La pression du chiffre altère la qualité du service public

Publié le par CGT Poste Villeurbanne CDIS



Vu dans la presse (source : L'Humanité) :



Souffrance au travail

« La pression du chiffre altère la qualité du service public »

Entretien avec Fabienne H, sociologue et chercheuse au laboratoire de changement social de l’université Paris-VII.

 

 

On parle beaucoup des réformes managériales dans le privé. Mais celles-ci s’appliquent aussi au secteur public ?

Fabienne H : En effet. Dans le public, ces réformes émanent de la loi de modernisation de 1991. À partir de cette date, d’importantes réformes structurelles ont eu lieu, réorganisant entre autres les services et les statuts des agents. France Télécom, La Poste, EDF-GDF… Personne n’y a échappé. Dans l’ensemble, les agents ont relativement bien toléré ces restructurations car ils avaient intégré le fait que cette évolution était inéluctable. Mais au milieu des années 1990, une seconde phase de modernisation a été lancée. Il ne s’agissait plus de changements structurels, mais de changements qui touchaient essentiellement à la nature et au sens de l’activité des agents. Dès lors, on a introduit la notion de financiarisation et de rentabilité de l’activité. Les agents sont maintenant évalués sur des objectifs quantitatifs, parfois très éloignés de ce qui relève de leur conception du travail.

 

Comment les agents ont-ils vécu ces évolutions ?

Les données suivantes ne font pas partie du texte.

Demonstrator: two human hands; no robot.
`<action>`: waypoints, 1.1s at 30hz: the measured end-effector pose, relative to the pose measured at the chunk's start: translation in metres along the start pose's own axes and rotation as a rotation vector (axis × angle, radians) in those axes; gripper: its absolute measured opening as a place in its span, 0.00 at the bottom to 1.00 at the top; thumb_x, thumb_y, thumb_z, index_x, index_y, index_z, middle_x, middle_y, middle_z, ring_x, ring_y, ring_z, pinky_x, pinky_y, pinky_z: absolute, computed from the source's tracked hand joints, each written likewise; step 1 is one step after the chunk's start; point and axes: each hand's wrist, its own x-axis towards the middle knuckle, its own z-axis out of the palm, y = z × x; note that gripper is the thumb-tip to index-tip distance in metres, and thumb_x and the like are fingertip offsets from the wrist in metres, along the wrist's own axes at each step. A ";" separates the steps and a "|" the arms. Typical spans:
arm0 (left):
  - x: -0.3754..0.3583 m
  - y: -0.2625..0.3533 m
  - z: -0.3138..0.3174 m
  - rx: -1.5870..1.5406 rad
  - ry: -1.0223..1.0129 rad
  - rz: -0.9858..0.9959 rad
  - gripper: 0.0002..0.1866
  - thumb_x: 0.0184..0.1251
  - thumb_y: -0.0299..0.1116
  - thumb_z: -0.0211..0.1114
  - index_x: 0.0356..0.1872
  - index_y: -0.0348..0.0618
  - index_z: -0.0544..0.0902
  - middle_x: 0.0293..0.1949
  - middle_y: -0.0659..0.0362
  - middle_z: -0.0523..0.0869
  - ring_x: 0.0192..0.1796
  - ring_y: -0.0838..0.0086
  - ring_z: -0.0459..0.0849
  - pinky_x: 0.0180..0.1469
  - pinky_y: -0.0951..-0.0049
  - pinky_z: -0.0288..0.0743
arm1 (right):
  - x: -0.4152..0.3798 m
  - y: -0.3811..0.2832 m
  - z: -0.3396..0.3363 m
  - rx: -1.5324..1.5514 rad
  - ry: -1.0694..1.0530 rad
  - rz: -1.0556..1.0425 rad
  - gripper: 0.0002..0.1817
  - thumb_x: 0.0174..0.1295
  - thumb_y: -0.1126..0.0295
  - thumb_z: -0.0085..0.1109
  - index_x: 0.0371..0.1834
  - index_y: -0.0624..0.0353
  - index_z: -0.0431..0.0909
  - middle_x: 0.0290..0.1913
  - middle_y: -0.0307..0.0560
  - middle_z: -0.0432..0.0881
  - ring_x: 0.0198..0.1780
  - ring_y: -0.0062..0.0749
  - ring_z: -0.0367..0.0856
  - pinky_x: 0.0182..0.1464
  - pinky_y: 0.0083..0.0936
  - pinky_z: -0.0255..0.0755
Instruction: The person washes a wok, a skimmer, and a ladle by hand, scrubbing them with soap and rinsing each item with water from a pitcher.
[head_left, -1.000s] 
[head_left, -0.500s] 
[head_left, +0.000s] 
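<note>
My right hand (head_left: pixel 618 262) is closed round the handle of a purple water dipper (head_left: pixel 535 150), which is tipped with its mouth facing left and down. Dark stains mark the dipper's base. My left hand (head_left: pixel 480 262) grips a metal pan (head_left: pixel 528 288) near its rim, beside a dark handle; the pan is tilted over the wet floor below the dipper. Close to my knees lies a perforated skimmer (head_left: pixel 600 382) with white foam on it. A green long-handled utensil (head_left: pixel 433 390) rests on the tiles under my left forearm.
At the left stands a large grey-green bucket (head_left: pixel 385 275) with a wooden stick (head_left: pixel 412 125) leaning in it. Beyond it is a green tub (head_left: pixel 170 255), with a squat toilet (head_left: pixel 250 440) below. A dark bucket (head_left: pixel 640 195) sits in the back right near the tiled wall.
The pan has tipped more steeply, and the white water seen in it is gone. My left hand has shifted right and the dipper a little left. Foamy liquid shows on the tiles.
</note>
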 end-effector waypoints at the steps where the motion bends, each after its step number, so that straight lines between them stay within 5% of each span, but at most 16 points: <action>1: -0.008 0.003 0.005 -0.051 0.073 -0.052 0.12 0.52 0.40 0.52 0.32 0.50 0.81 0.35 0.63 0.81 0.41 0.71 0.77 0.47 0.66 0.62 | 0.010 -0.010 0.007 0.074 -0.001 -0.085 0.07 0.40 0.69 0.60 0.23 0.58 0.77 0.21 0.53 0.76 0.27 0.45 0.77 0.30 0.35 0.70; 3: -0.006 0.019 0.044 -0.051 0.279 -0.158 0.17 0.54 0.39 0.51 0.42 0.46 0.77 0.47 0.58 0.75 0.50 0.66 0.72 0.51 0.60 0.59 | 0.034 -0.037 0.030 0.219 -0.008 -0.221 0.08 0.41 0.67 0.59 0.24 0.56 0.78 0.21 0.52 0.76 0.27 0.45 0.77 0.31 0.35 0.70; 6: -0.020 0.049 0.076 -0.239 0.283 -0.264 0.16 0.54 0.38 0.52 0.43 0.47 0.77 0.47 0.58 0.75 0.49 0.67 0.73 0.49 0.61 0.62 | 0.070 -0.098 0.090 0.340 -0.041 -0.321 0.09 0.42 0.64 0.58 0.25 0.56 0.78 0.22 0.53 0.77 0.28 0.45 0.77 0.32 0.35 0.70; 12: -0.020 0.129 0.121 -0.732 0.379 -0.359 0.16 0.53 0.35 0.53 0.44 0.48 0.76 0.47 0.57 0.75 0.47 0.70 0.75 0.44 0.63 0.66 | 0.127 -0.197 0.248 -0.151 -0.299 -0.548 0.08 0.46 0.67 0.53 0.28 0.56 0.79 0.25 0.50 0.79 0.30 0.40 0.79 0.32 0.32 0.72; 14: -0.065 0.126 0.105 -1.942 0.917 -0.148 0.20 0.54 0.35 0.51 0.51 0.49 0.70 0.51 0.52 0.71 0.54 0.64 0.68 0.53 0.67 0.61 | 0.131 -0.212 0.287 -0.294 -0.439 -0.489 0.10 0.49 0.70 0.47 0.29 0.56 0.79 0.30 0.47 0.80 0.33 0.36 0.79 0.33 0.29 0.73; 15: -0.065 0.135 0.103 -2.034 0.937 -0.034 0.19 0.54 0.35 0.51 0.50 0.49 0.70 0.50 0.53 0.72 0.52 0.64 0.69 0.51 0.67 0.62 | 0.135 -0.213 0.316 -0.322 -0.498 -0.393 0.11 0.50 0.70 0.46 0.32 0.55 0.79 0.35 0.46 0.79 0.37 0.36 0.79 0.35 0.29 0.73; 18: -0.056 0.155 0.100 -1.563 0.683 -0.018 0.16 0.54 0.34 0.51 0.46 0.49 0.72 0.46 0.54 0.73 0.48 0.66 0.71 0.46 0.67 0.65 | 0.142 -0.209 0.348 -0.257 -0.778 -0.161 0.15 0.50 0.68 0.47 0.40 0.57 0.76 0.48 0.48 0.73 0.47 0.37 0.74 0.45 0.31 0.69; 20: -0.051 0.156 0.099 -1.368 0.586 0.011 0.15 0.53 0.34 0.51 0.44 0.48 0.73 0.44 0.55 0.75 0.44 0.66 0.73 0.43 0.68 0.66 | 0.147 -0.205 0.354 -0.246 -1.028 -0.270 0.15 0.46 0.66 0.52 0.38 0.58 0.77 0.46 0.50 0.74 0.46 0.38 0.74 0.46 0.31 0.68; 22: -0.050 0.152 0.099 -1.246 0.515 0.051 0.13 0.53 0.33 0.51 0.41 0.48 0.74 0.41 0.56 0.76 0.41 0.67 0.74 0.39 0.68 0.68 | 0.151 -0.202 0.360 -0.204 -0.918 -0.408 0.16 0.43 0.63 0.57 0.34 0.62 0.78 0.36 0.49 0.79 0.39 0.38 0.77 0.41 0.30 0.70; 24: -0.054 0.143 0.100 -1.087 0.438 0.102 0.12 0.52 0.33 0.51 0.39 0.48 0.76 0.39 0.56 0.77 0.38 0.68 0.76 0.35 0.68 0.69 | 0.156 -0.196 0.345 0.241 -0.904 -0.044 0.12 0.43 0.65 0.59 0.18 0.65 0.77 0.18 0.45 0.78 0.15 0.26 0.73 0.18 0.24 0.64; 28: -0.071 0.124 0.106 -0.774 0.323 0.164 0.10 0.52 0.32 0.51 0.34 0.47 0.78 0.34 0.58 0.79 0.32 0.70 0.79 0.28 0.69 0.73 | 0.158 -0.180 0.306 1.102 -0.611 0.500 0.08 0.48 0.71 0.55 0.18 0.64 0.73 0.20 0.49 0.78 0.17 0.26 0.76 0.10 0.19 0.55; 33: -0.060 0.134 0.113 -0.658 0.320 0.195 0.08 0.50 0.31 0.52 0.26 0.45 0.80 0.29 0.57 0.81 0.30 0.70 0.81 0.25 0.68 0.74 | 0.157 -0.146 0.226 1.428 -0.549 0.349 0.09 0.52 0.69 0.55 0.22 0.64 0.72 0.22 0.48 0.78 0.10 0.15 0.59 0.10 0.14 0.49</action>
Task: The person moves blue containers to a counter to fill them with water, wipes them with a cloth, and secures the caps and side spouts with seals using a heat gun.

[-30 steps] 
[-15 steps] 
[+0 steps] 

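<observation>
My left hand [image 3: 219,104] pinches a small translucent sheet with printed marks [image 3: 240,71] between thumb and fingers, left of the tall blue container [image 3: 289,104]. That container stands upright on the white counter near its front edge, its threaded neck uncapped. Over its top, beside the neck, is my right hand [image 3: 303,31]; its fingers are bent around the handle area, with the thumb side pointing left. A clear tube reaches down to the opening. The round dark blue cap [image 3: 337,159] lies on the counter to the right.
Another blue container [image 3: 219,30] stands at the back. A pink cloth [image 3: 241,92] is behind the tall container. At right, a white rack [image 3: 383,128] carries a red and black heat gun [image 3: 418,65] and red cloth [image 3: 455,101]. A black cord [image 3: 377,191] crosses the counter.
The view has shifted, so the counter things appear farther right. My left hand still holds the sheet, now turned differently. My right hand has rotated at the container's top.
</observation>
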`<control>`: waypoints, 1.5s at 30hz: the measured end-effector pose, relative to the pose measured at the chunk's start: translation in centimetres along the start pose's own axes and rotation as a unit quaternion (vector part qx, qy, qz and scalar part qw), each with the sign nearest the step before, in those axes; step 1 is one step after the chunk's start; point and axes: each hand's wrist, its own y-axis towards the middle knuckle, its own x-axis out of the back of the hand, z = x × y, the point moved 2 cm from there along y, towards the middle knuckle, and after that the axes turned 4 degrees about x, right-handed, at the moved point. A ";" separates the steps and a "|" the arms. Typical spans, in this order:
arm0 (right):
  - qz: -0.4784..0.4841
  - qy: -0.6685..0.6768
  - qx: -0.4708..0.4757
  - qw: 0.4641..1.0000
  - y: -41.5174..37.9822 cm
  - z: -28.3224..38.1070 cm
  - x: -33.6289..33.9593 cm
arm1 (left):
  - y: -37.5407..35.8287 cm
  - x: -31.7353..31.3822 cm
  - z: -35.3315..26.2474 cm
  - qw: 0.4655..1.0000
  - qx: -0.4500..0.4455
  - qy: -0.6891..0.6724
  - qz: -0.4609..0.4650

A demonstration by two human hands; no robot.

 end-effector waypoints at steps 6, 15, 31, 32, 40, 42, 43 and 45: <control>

Fabienne H : En soi, la question du changement n’est pas problématique. On a tendance à dire que dans les entreprises publiques, les salariés sont « résistants au changement ». C’est faux. En fait, ils n’ont jamais arrêté de changer. Mais pendant longtemps, il s’agissait pour eux d’accompagner des transformations technologiques, et de faire plus et mieux, sans renoncer à leur manière d’être. Aujourd’hui, les changements amorcés exigent des renoncements en termes de sens, de valeurs et parfois d’identité. Une autre difficulté ressentie par les salariés tient au fait qu’ils peinent aujourd’hui à trouver une logique de justification qui soit recevable. La notion de rentabilité pour la rentabilité n’est pas une légitimation suffisante, surtout lorsqu’elle se fait aux dépens d’une prise en compte du social. L’autre difficulté tient au fait que le discours de ces entreprises publiques est porteur de profondes ambivalences. Les orientations managériales véhiculées par ces réformes sont animées par des objectifs de rentabilité et l’abandon de certaines valeurs de service public. Mais le discours officiel n’a jamais renoncé à ces valeurs. Au contraire, les responsables réaffirment régulièrement leur attachement au service public.

 

Peut-on lier le malaise des salariés à ces restructurations ?

Fabienne H : Ces mutations, ajoutées aux discours contradictoires, créent un véritable malaise chez les agents. Ils en perdent leurs repères. Au niveau du management, on estime que ce n’est pas contradictoire. Que pour préserver le service public, il est nécessaire de développer la rentabilité. Mais au quotidien la déclinaison est compliquée. La pression de faire du chiffre altère la qualité du service. Et le coût humain s’en ressent. Alors que les responsables prônent la « performance individuelle », laquelle désagrège les collectifs, on observe des salariés déboussolés, qui souffrent de mal faire leur travail ; cela entraîne du mal-être, du repli sur soi, de l’absentéisme et, pire, des syndromes dépressifs et parfois… des suicides.

 

Existe-t-il encore des secteurs du public à l’abri de cette logique ?

Fabienne H : Non. C’est ce qui m’inquiète. Il semble qu’il n’y ait plus aucun endroit qui échappe à cette tendance. Que ce soit l’éducation, l’université, l’hôpital… c’est partout la même logique. Et la particularité, c’est que pour la première fois, on est confronté à des changements dont on ne voit pas d’issue socialement parlant. On ne sait pas quand ils vont s’arrêter. C’est comme si le changement se nourrissait du changement. Telle une spirale infernale.»